*Problem to work on:* Could you reproduce the lines below from the one with "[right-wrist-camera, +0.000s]" through the one with "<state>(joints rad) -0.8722"? Keep both ends and add nothing.

*The input:*
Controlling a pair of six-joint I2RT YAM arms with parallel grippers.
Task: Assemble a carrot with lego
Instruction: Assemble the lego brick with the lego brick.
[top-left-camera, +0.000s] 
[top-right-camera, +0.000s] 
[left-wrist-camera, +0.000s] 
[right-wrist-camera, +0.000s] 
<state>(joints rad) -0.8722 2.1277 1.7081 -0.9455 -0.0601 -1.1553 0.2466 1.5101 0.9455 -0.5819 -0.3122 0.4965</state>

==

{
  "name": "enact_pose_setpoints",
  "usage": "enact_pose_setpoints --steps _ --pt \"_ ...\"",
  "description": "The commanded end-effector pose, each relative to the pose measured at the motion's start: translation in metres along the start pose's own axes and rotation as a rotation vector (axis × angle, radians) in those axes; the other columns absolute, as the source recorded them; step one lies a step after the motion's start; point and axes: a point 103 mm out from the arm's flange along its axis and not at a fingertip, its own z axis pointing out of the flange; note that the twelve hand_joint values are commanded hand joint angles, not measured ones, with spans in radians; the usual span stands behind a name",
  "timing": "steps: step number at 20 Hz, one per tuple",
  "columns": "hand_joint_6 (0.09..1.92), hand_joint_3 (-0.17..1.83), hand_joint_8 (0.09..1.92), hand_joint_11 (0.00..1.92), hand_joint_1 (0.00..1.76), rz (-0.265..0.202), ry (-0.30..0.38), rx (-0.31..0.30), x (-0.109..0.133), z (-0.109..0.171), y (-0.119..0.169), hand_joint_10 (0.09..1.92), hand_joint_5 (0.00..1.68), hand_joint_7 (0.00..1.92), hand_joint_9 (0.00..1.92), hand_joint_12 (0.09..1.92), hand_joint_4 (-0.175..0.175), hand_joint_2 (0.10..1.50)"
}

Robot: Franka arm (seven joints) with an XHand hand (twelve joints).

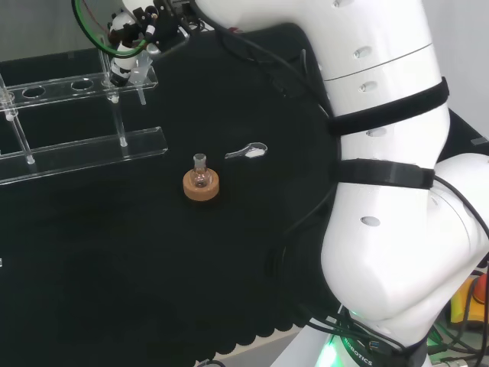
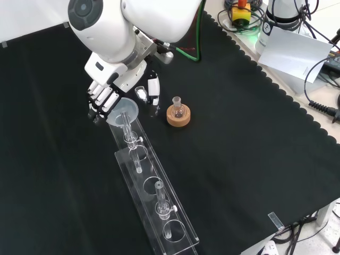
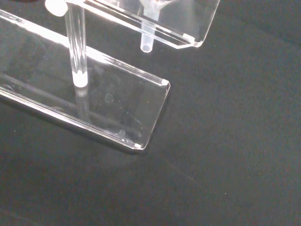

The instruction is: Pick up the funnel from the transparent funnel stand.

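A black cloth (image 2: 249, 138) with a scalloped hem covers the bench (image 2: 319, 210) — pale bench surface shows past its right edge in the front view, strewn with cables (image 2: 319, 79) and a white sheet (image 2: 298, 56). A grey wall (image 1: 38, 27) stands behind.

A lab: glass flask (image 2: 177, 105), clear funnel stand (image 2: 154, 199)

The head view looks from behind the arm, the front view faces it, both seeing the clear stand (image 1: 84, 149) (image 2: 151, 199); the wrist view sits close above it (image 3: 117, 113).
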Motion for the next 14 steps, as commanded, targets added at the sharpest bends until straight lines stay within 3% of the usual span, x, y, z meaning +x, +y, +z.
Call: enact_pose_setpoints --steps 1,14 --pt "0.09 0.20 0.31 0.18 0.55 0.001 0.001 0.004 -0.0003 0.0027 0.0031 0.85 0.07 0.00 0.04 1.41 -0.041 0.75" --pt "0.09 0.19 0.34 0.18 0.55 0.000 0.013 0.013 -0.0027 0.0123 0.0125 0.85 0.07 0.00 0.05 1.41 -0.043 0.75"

*Exercise response:*
[right-wrist-camera, +0.000s] 
<state>(joints rad) -0.8722 2.1277 1.7081 -0.9455 -0.0601 -1.1553 0.2466 1.5101 0.9455 -0.5819 -0.3122 0.4965</state>

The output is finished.